I am not saying this is not a factor in the high scores that one has seen in the ongoing series – three totals exceeding 300 and four others exceeding 350. But too much should not be made of this. Two other factors – poor bowling standards and flat tracks – are the bigger causes for the run feasts.
The pitches for the series have all been perfect batting beauties and the dice is loaded against the bowlers. They have to be at their best in maintaining line and length almost all the time or they will get clobbered.
Unfortunately the bowling in the five matches so far has been woefully short of international standard. India’s strength has traditionally been their batting and even after the retirement of several stalwarts, they have been able to maintain the lofty standards thanks to the younger brigade led by Virat Kohli.
But following the retirements of Javagal Srinath and Anil Kumble and with Zaheer Khan and Harbhajan Singh currently out of favour, the new bowlers have been unable to restrict the cascade of runs. Ishant Sharma’s infamous 48th over at Mohali wherein he conceded 30 runs sums it all up in more ways than one. The rule changes had nothing to do with this – it was just very poor bowling.
It must be said however that the failure of the Aussie bowlers to curb the Indian batsmen has come as a surprise. Granted that the Indian line-up is star studded but to allow it to successfully chase 350 plus scores twice within three matches also sums up the paucity of the bowling with perhaps Mitchell Johnson being the lone exception.

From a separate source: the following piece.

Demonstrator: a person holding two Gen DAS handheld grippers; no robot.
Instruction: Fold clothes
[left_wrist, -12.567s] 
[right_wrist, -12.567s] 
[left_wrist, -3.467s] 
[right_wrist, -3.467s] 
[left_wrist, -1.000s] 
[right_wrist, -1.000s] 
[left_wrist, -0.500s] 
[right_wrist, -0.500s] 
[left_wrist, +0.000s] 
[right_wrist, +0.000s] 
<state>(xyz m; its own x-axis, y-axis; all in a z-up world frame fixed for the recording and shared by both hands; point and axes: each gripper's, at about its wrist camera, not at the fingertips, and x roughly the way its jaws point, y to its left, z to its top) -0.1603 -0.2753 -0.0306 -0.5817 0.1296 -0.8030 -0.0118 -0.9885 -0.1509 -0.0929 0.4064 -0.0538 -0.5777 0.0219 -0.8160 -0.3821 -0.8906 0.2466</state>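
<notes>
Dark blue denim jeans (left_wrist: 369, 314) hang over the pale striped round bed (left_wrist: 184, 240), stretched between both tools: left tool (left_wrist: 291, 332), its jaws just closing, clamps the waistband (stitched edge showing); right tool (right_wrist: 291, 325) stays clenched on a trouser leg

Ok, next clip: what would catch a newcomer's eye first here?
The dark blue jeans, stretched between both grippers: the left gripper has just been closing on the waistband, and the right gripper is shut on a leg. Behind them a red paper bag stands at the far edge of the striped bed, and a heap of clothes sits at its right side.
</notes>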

Here again ultimately it boils down to the fact that the bowling is bereft of ideas.
That the new rules need not play a major role for batsmen to dominate so thoroughly was underlined in another match even as the Nagpur game was going on. The South Africa – Pakistan ODI at Sharjah provided a complete contrast with the former defending a total of 183 and winning by one run. As compared to the four hundreds notched up at Nagpur, there were just two half centuries in the Sharjah game.

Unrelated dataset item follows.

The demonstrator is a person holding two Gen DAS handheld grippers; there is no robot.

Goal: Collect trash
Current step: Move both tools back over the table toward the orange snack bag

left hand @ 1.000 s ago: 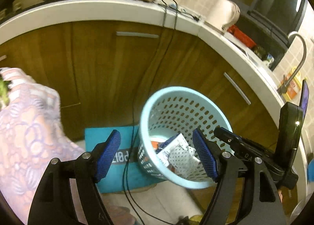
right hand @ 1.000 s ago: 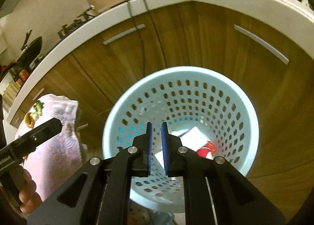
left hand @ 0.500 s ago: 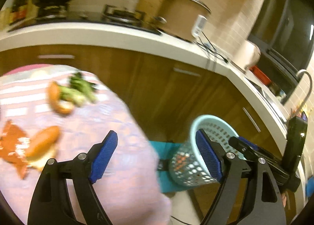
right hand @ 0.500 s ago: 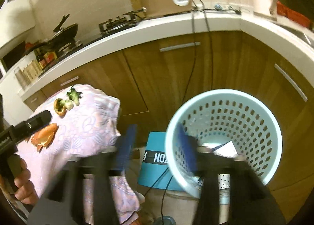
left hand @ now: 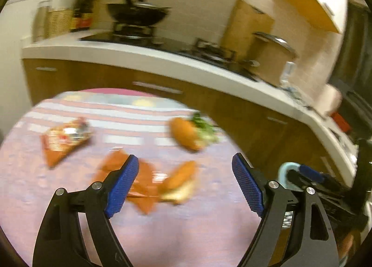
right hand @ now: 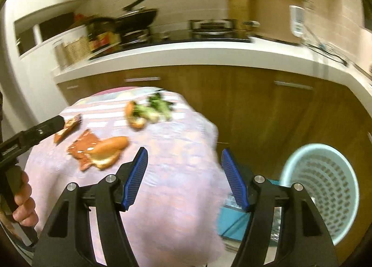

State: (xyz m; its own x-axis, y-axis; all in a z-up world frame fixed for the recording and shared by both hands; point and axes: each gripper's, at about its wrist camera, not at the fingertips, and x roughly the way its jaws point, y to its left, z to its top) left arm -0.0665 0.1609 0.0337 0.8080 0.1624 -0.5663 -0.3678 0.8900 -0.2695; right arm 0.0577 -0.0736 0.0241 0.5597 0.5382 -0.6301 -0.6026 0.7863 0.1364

And the economy rate of all the bowlers – two conceded under three an over – was in sharp contrast to the Nagpur figures which had many bowlers conceding more than seven or eight an over. Not only did the surface at Sharjah help the bowlers, there was also some top class stuff displayed by Saeed Ajmal, Wayne Parnell, Morne Morkel and Lonwabo Tsotsobe.
It is fine to talk about that great match at Johannesburg in 2006 when 872 runs were scored and South Africa chased down Australia’s 434 winning by one wicket with one ball to spare. It will remain unique in its own way and deserves to be. But again it was a match that was frightfully dominated by batsmen. Under the circumstances another game involving the same two teams is probably remembered with more warmth and affection.
This was the World Cup semifinal at Birmingham in 1999. It was an exciting game all through with twists and turns galore and the two best teams in the competition displaying cricket of a high standard. It had the closest of all finishes – a tie – with both teams being all out for 213.
As Wisden put it succinctly "it was not merely the match of the tournament, it must have been the best one day international of the 1483 played so far." As the totals indicate, batsmen and bowlers had a fair share of the spoils and that provided the decisive argument in the match enjoying the lofty status accorded to it.